Mar 17 13:12:33 - Node "lcsnew3": Checking filesystems:
/dev/vg01/softwarelvol
/dev/vg01/datalvol
/dev/vg01/rsoftwarelvol:file system is clean - log replay is not required
/dev/vg01/rdatalvol:file system is clean - log replay is not required
Mar 17 13:12:33 - Node "lcsnew3": Mounting /dev/vg01/softwarelvol at /software_mount
vxfs mount: /dev/vg01/softwarelvol is already mounted, /software_mount is busy,
allowable number of mount points exceeded
ERROR: Function check_and_mount
ERROR: Failed to mount /dev/vg01/softwarelvol
Mar 17 13:12:33 - Node "lcsnew3": Deactivating volume group vg01
Deactivated volume group in Exclusive Mode.
Volume group "vg01" has been successfully changed.

########### Node "lcsnew3": Package start failed at Mon Mar 17 13:12:33 MST 2008 ###########

########### Node "lcsnew3": Starting package at Mon Mar 17 14:12:58 MST 2008 ###########
Mar 17 14:12:58 - Node "lcsnew3": Activating volume group vg01 with exclusive option.
Volume group "vg01" has been successfully changed.
Mar 17 14:12:58 - Node "lcsnew3": Checking filesystems:
/dev/vg01/softwarelvol
/dev/vg01/datalvol
/dev/vg01/rsoftwarelvol:file system is clean - log replay is not required
/dev/vg01/rdatalvol:file system is clean - log replay is not required
Mar 17 14:12:58 - Node "lcsnew3": Mounting /dev/vg01/softwarelvol at /software_mount
Mar 17 14:12:59 - Node "lcsnew3": Mounting /dev/vg01/datalvol at /data_mount
vxfs mount: /dev/vg01/datalvol is already mounted, /data_mount is busy,
allowable number of mount points exceeded
ERROR: Function check_and_mount
ERROR: Failed to mount /dev/vg01/datalvol
Mar 17 14:12:59 - Node "lcsnew3": Unmounting filesystem on /dev/vg01/softwarelvol
Mar 17 14:12:59 - Node "lcsnew3": Deactivating volume group vg01
Deactivated volume group in Exclusive Mode.
Volume group "vg01" has been successfully changed.

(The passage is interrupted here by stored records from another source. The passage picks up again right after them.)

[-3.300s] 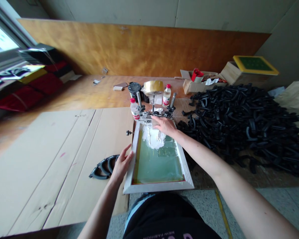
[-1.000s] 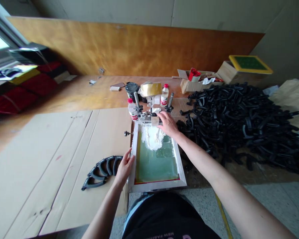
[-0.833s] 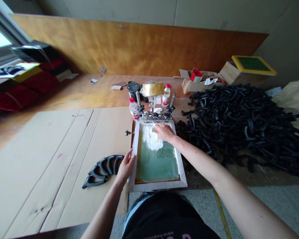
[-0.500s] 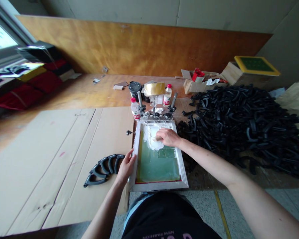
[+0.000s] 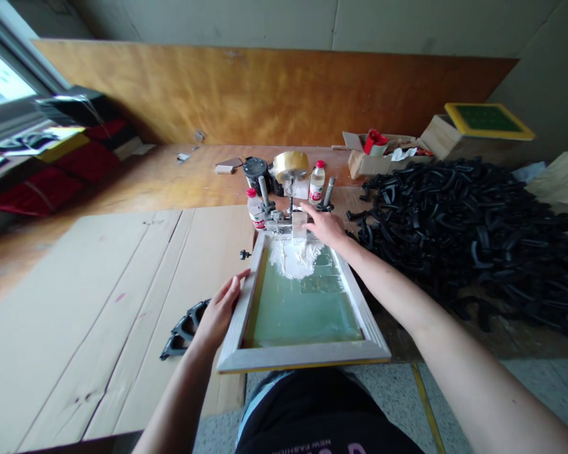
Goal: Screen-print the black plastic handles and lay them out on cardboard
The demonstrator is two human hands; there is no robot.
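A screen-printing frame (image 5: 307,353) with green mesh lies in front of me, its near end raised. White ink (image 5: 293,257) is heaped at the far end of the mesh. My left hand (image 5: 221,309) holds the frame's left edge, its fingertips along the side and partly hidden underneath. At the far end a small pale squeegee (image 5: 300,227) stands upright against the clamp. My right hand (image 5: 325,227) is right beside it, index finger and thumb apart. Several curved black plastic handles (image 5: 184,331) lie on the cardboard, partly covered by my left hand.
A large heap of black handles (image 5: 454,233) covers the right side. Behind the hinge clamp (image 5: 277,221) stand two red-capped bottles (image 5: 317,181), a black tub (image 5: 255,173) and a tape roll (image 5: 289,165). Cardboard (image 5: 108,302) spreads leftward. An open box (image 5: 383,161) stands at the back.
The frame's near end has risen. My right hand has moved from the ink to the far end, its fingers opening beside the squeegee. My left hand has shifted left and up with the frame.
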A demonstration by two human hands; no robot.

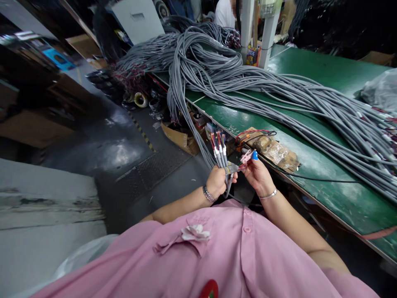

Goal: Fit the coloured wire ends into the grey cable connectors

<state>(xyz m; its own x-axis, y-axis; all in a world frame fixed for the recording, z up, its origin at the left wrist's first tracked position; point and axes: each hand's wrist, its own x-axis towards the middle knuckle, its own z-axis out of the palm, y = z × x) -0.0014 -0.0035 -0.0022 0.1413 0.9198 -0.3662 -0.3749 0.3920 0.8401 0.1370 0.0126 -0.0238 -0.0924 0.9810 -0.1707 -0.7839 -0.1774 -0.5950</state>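
Note:
My left hand (216, 182) is closed around a bunch of grey cables (221, 156) in front of my body. Their stripped ends fan upward, with white bands and thin coloured wires showing. One grey cable end (231, 169) points right across the bunch, its fine reddish wires spread toward my right hand (259, 178). The fingers of that hand are pinched at these wires. A blue cover (254, 155) sits on one fingertip, beside a small pink-and-white item (246, 156) whose kind I cannot make out.
Long grey cables (279, 89) lie in a thick pile across the green table (313, 66). Near its edge is a tape-wrapped brown block (273, 151) with a black cord. An open cardboard box (180, 138) stands below. A white-sleeved person (225, 13) is behind the pile.

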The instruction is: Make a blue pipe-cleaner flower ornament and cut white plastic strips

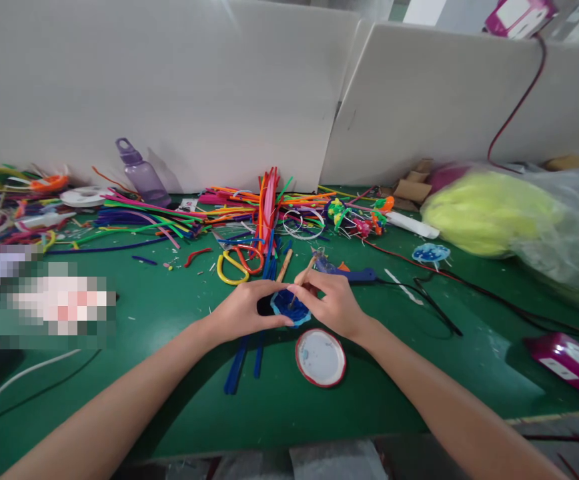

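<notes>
My left hand (242,308) curls round the left side of a small blue round craft piece (289,308) with a lighter blue edge, thumb and fingers closed on it. In my right hand (337,303), a thin wooden-handled tool (307,268) is pinched, its dark tip touching the middle of the blue piece. Just below lies a white lid (320,358) with a red rim and bluish smears. Blue strips (236,370) stick out under my left hand. Behind my hands are a wooden stick (284,265), scissors (233,268) with yellow and red handles, and a blue glue gun (352,273).
Bundles of coloured pipe cleaners (268,207) spread along the back by a purple bottle (144,177). A blue speckled piece (430,253) and a bag of yellow-green material (489,207) lie right. Dark cables (494,300) run near a magenta device (569,363).
</notes>
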`<state>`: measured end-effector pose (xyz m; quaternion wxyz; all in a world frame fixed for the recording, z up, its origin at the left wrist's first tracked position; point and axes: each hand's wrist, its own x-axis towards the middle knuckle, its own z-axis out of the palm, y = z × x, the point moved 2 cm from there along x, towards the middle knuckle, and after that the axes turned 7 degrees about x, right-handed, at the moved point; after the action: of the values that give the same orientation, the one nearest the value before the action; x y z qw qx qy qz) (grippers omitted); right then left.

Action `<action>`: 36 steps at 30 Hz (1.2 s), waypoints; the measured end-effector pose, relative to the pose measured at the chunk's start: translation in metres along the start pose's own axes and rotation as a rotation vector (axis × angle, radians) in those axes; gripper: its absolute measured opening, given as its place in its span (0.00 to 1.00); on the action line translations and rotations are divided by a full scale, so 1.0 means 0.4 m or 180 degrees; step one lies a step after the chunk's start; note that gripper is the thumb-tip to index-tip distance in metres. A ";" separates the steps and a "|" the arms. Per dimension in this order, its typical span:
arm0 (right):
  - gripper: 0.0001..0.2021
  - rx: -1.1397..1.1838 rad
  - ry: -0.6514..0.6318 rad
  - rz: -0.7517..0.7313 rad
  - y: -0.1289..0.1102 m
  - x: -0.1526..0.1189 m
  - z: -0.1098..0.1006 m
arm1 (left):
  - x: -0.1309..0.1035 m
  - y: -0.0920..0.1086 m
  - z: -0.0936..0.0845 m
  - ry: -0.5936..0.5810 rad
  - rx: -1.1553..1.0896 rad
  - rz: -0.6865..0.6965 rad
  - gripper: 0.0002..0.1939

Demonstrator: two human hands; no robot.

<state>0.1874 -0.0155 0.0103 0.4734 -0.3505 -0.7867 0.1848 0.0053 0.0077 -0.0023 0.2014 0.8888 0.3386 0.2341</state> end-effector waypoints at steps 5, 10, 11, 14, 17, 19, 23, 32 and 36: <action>0.08 0.0045 -0.0074 -0.0175 -0.005 0.003 -0.004 | 0.002 0.001 0.003 -0.0043 0.0043 0.0026 0.29; 0.08 0.0097 -0.0139 -0.0099 -0.002 0.002 -0.007 | 0.002 0.002 0.004 -0.0009 0.0044 0.0026 0.29; 0.07 0.0115 -0.0142 -0.0083 -0.001 0.002 -0.008 | 0.002 0.001 0.005 0.0002 0.0055 0.0037 0.30; 0.07 0.0161 -0.0158 -0.0080 0.002 0.004 -0.008 | 0.001 0.001 0.005 0.0018 0.0088 0.0059 0.30; 0.07 0.0152 -0.0175 -0.0067 0.002 0.007 -0.010 | 0.001 0.000 0.005 0.0006 0.0101 0.0050 0.30; 0.07 0.0122 -0.0196 -0.0037 0.001 0.007 -0.010 | 0.002 0.000 0.005 0.0003 0.0088 0.0047 0.30; 0.07 0.0081 -0.0242 -0.0057 0.002 0.003 -0.009 | 0.000 -0.003 0.008 0.0020 0.0055 0.0033 0.31; 0.08 0.0242 -0.0260 0.0135 0.010 0.005 -0.018 | 0.002 -0.002 0.011 -0.0005 0.0088 0.0041 0.33; 0.08 0.0245 -0.0184 0.0147 0.004 0.011 -0.029 | -0.001 -0.006 0.010 0.0029 0.0132 0.0091 0.35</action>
<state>0.1970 -0.0117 0.0174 0.4592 -0.3445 -0.7841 0.2359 0.0063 0.0083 -0.0069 0.1782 0.8964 0.3316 0.2339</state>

########### Node "lcsnew3": Package start failed at Mon Mar 17 14:12:59 MST 2008 ###########
bash-2.05b#
Siju Vadakkan
Trusted Contributor

Re: One server would not come up when other is down in a cluster

sorry for the previous update, I was suppose to provide cmruncl commad :)

Siju
Siju Vadakkan
Trusted Contributor

Re: One server would not come up when other is down in a cluster

It seems the mount point "/data_mount" is busy. means already there in the mnttab.

#umount -f /data_mount
and also do a forceful unmount of all the mount points beloging to vg01.
#rm /etc/mnttab
#mount -a #to recreate /etc/mnttab




Fabio Ettore
Honored Contributor

Re: One server would not come up when other is down in a cluster

Hi,

so you have one more info:

/dev/vg01/softwarelvol
/dev/vg01/datalvol
/dev/vg01/rsoftwarelvol:file system is clean - log replay is not required
/dev/vg01/rdatalvol:file system is clean - log replay is not required

These are the filesystem to be mounted on package starting but for some reasons a couple of them are already mounted.

What to do now:

- umount all filesystems of vg01 (in order to find out the opened files/processes running on filesystems use fuser and lsof - download that from <>

- check by bdf those filesystems are unmounted;

- start the package.

Best regards,
Fabio
WISH? IMPROVEMENT!
Anish Nayyar
Advisor

Re: One server would not come up when other is down in a cluster

The server came up but it took long while reboot. It hangs at "starting NFS server subsystem" and took long time to move on. can i reduce this time.